◆ **Action item**
Scan the records and identify every line in which the string "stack" occurs, then return those lines.

◆ **Records for the exercise**
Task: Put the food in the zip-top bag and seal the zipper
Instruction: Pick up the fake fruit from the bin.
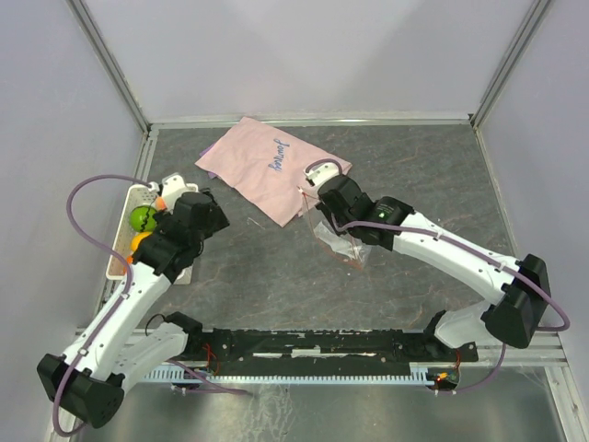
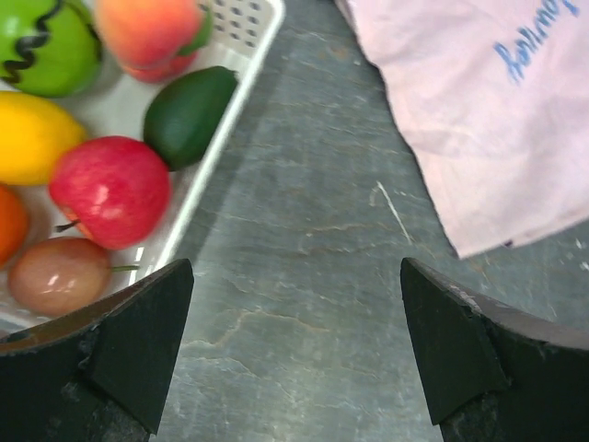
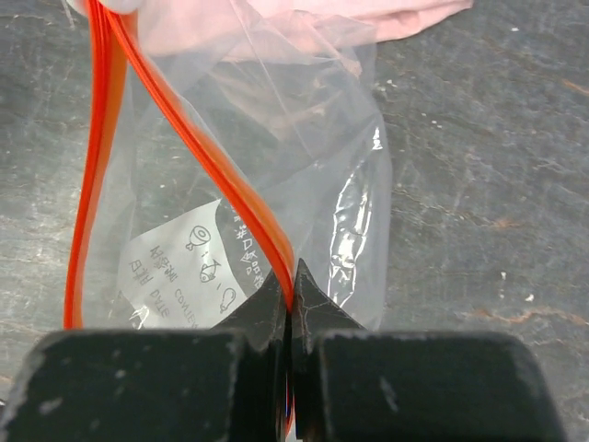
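Hold right gripper (image 3: 290,296) pressed together on one lip of the zipper (image 3: 207,161), with the mouth of the zip-top bag (image 3: 313,157) agape on the table (image 1: 414,166), just beside the pink cloth (image 1: 267,170). Lower left gripper (image 2: 294,350), spread wide and empty, over the white basket (image 2: 253,41); probably best to start with the red apple (image 2: 110,189), nearest the fingers. In basket too: green apple (image 2: 41,41), peach (image 2: 147,32), avocado (image 2: 189,115), lemon (image 2: 32,138), orange (image 2: 9,226), brown fruit (image 2: 60,274). In bag: a printed label (image 3: 189,267) only, no food yet.
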Robot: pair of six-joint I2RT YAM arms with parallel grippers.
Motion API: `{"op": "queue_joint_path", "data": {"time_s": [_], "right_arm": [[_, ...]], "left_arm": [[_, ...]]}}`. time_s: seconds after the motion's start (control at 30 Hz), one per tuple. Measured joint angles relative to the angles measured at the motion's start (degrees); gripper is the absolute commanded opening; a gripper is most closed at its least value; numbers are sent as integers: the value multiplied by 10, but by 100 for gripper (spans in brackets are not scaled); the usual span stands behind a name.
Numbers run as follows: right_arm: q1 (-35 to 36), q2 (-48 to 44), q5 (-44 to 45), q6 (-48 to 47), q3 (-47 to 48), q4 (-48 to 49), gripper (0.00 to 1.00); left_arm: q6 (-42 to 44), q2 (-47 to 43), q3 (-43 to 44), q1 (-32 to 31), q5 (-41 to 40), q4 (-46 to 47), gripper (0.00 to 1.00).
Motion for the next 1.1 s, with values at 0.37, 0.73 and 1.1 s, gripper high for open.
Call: {"op": "queue_joint_path", "data": {"time_s": [0.37,0.73,1.1], "right_arm": [[0,33,-56,3,-11,37,2],[0,41,-61,3,-16,52,2],[0,35,-64,2,-41,61,2]], "left_arm": [[0,20,-1,157,4,-11,99],[0,139,-30,280,28,2,99],[1,252,-26,344,55,53,86]]}}
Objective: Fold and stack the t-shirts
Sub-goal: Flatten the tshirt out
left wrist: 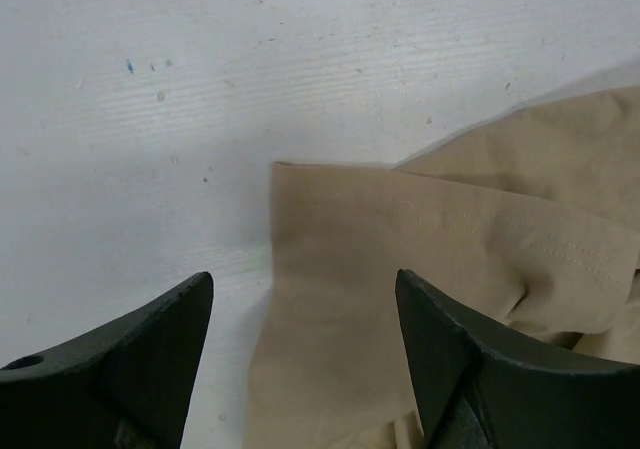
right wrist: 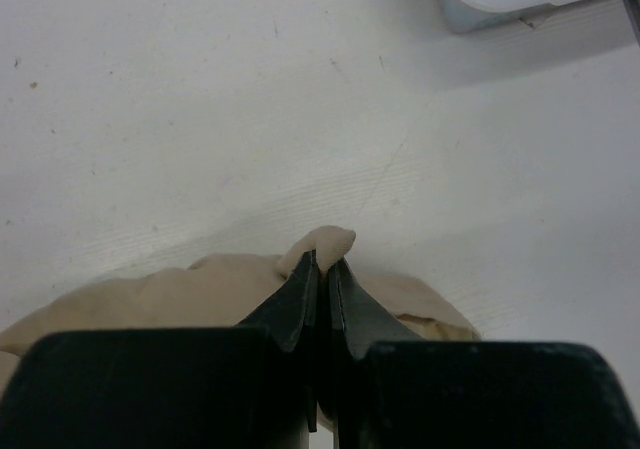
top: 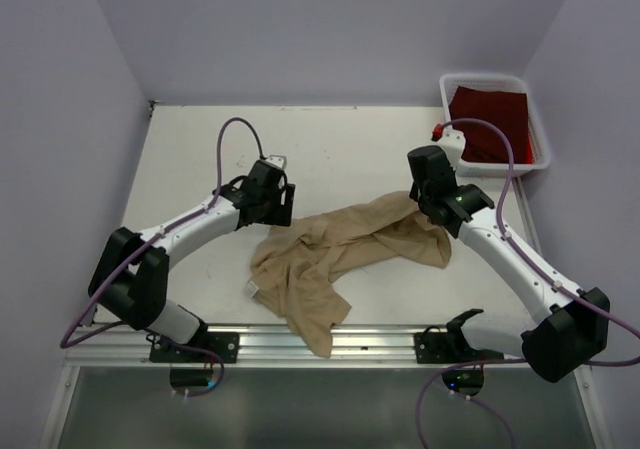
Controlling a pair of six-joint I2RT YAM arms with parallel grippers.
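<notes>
Top external: tan t-shirt [top: 330,259] crumpled on the desk [top: 200,149], red t-shirt [top: 490,109] in bin [top: 445,87]; left claw [left wrist: 302,279] gaping over a stitched hem [left wrist: 330,184], empty; right claw [right wrist: 322,259] closed, probably pinching a tan fold. Cloth limp, light; grab hems or shoulders.

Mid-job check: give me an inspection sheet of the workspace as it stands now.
Surface: white table, a few small specks.
Job's things: tan t-shirt crumpled, unfolded, near the front edge; dark red t-shirt inside the white bin, far right corner.
Clutter: nothing seen.
Grippers: left gripper open over a hemmed edge of the tan shirt; right gripper shut, pinching a fold of it.
Cables: a purple cable loops off each arm; the right one arcs past the bin.
Surroundings: plain pale walls.
</notes>
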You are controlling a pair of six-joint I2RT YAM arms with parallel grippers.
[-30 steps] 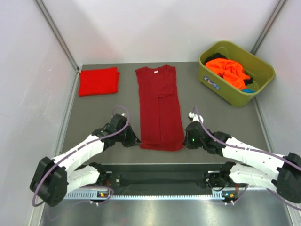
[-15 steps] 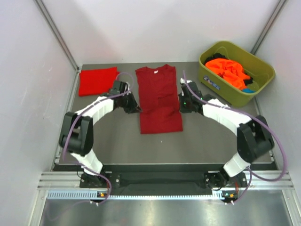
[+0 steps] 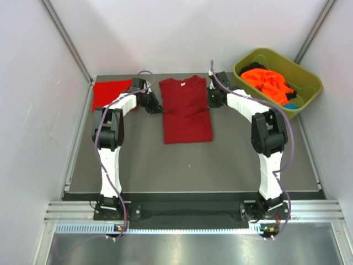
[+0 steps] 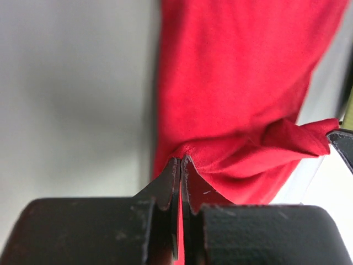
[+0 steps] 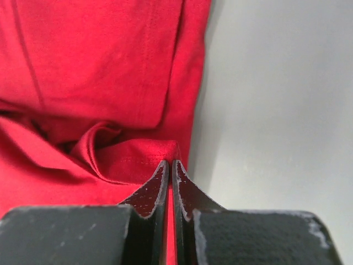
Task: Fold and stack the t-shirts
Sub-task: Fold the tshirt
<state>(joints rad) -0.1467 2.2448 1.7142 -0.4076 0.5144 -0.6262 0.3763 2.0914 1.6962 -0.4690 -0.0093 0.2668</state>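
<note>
The dark crimson t-shirt lies mid-table, doubled over on itself, with its white neck label at the far end. My left gripper sits at the shirt's left edge, shut on a corner of the cloth; its jaws pinch the fabric. On the right edge my right gripper is shut on the hem corner, seen in the right wrist view. A brighter red t-shirt lies folded at the far left. Orange t-shirts are heaped in the tub.
The olive-green plastic tub stands at the far right corner, holding dark cloth besides the orange shirts. White walls close in the table on three sides. Both arms stretch far out from their bases at the near edge.
Both grippers have carried the crimson shirt's lower hem from the near side towards the collar end, folding the shirt to about half its length. The arms are now fully stretched out.
</note>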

◆ **Solution to the problem**
Objective: Fold and stack the t-shirts
Task: Fold and stack the t-shirts

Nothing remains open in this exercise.